**Work to complete:**
Retype exactly the lines that run from the start of the data to the line holding "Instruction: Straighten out", including both, and only those.

**Extracted data:**

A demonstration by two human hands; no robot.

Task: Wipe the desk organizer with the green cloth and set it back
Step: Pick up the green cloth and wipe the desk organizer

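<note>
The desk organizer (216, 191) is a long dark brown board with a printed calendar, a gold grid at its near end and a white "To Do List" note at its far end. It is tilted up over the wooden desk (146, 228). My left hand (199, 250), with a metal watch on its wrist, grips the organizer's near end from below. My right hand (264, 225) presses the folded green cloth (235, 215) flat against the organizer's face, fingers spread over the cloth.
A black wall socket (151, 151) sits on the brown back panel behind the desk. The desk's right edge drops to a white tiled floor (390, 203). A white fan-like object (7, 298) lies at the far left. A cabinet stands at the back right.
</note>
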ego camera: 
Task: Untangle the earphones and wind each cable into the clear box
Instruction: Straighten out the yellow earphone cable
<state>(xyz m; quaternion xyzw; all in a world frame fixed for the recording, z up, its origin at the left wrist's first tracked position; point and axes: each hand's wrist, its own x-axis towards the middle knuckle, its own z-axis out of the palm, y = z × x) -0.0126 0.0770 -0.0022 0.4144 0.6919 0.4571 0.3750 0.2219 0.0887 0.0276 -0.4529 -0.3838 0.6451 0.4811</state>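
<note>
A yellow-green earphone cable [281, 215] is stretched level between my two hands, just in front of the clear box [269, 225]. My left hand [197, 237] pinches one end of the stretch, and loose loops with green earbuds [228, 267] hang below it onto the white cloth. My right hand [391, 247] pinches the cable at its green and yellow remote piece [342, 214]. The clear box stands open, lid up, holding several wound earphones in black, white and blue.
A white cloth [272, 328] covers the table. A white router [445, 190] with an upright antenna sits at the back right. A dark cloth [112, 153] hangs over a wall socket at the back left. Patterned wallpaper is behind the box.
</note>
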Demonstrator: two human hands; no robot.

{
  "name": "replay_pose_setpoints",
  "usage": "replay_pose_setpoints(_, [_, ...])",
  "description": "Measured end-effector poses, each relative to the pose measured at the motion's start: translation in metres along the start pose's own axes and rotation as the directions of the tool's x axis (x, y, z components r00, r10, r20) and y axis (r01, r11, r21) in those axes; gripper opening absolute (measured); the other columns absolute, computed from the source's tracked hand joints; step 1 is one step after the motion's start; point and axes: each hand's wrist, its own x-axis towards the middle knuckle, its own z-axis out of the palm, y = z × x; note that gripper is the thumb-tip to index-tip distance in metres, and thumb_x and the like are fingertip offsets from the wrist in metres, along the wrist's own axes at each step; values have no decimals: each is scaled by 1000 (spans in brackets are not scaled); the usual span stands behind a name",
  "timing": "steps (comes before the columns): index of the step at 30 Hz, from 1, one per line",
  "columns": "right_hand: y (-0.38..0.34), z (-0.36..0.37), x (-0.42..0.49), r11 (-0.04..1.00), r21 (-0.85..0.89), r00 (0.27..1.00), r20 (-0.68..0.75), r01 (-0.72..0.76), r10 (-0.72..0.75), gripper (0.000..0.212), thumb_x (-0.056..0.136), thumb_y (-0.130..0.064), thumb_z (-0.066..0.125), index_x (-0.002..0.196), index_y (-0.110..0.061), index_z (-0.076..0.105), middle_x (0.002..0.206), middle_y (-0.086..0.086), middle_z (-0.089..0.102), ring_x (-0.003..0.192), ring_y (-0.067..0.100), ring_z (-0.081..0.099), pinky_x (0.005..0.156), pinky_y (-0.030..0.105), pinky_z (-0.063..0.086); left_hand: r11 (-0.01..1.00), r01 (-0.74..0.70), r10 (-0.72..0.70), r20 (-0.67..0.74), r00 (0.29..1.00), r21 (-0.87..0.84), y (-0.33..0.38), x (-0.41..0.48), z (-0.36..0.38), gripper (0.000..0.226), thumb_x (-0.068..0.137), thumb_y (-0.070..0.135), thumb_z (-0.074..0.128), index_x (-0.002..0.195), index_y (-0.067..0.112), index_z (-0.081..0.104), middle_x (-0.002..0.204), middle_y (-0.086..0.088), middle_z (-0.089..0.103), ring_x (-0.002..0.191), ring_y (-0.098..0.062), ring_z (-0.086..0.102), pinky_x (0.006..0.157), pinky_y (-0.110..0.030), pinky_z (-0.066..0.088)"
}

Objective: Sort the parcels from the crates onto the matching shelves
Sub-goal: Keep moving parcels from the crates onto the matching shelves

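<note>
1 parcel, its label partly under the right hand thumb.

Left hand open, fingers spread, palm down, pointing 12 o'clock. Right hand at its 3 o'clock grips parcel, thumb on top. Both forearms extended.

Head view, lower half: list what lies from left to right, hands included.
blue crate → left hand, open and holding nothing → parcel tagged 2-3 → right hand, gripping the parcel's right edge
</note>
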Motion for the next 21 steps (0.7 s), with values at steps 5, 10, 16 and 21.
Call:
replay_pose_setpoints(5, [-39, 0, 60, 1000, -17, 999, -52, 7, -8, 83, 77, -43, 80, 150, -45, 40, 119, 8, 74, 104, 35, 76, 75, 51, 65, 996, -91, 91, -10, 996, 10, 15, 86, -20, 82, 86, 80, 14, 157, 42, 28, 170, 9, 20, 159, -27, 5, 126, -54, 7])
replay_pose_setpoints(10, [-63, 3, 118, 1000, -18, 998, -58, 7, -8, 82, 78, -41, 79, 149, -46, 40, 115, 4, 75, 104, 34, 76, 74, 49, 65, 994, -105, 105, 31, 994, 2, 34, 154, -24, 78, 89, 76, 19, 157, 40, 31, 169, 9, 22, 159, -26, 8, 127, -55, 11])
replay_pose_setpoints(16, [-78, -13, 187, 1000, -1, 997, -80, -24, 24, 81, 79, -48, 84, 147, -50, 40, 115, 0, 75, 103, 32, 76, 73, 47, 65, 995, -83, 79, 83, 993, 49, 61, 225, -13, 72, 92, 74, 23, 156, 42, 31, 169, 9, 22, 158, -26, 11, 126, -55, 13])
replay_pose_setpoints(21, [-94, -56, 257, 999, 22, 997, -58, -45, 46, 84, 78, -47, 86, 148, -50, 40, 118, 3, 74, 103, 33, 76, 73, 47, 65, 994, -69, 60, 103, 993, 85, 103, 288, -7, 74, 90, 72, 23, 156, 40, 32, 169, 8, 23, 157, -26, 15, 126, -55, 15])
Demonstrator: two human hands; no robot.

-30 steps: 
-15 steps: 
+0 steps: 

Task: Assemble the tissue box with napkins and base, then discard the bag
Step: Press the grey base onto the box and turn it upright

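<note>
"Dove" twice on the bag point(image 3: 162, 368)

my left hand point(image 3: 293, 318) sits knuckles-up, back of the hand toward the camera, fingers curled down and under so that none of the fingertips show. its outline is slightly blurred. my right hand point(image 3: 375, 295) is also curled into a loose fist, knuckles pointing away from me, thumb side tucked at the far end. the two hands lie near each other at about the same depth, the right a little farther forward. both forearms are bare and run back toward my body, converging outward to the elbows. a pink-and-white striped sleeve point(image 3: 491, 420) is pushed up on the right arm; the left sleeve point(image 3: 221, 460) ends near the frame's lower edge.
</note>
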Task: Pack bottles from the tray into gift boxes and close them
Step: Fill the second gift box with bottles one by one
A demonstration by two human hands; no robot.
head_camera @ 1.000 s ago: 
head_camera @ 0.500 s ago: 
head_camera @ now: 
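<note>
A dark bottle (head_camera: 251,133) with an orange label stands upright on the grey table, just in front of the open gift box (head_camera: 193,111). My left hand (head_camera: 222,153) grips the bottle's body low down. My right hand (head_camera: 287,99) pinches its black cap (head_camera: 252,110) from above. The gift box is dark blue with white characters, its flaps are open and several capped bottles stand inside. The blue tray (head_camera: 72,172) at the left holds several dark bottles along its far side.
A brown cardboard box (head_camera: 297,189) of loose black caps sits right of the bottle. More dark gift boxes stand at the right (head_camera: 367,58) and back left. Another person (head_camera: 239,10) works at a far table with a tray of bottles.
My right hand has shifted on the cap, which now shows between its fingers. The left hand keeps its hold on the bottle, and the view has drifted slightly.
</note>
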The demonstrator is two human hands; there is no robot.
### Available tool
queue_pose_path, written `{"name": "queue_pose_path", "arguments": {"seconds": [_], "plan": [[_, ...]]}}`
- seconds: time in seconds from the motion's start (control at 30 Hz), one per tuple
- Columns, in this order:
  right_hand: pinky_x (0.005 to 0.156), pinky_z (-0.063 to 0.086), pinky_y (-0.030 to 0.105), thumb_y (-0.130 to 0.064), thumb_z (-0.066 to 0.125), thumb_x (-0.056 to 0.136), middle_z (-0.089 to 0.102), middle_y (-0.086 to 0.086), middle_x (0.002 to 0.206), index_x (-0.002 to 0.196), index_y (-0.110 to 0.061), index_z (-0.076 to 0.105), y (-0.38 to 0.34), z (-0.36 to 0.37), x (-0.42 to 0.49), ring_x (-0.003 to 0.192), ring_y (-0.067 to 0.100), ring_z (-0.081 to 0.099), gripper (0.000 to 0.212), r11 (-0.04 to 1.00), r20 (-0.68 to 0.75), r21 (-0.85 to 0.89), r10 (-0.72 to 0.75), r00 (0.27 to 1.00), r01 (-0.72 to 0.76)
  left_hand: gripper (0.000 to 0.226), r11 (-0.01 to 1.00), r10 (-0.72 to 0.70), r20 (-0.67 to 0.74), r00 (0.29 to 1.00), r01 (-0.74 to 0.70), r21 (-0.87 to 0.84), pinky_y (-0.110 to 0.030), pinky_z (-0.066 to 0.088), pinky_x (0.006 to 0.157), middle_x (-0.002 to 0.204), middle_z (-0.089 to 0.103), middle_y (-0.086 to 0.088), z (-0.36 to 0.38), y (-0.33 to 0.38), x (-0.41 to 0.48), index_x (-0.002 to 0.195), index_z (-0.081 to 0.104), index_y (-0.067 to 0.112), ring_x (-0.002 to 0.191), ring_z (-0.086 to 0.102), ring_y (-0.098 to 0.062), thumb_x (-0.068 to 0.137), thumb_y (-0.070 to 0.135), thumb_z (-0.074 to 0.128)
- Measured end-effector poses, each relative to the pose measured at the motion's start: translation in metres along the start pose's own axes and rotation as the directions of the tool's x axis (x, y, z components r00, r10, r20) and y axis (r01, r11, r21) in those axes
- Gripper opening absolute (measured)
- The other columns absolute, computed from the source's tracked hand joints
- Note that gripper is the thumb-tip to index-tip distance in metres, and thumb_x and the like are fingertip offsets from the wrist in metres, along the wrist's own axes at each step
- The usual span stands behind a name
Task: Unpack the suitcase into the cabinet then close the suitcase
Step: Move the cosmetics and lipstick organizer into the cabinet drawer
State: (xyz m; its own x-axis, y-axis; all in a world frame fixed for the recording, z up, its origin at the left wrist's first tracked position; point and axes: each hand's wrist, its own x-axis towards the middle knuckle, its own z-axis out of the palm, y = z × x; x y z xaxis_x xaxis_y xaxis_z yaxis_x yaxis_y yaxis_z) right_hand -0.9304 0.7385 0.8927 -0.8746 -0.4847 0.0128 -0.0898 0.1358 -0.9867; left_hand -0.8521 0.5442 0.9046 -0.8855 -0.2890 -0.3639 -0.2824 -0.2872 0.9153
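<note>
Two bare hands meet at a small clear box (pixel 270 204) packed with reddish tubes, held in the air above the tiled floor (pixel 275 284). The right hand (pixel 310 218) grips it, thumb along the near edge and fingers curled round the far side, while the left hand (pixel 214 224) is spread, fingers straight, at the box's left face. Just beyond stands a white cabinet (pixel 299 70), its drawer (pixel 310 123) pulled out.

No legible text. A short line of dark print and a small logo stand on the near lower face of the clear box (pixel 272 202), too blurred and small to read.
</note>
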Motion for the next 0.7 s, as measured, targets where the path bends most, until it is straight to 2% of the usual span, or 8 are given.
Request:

**Answer to this task:**
A demonstration by two human hands; no robot.

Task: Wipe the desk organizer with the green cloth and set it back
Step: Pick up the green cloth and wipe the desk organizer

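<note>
The desk organizer (216, 191) is a long dark brown board with a printed calendar, a gold grid at its near end and a white "To Do List" note at its far end. It is tilted up over the wooden desk (146, 228). My left hand (199, 250), with a metal watch on its wrist, grips the organizer's near end from below. My right hand (264, 225) presses the folded green cloth (235, 215) flat against the organizer's face, fingers spread over the cloth.
A black wall socket (151, 151) sits on the brown back panel behind the desk. The desk's right edge drops to a white tiled floor (390, 203). A white fan-like object (7, 298) lies at the far left. A cabinet stands at the back right.
</note>
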ego camera: 
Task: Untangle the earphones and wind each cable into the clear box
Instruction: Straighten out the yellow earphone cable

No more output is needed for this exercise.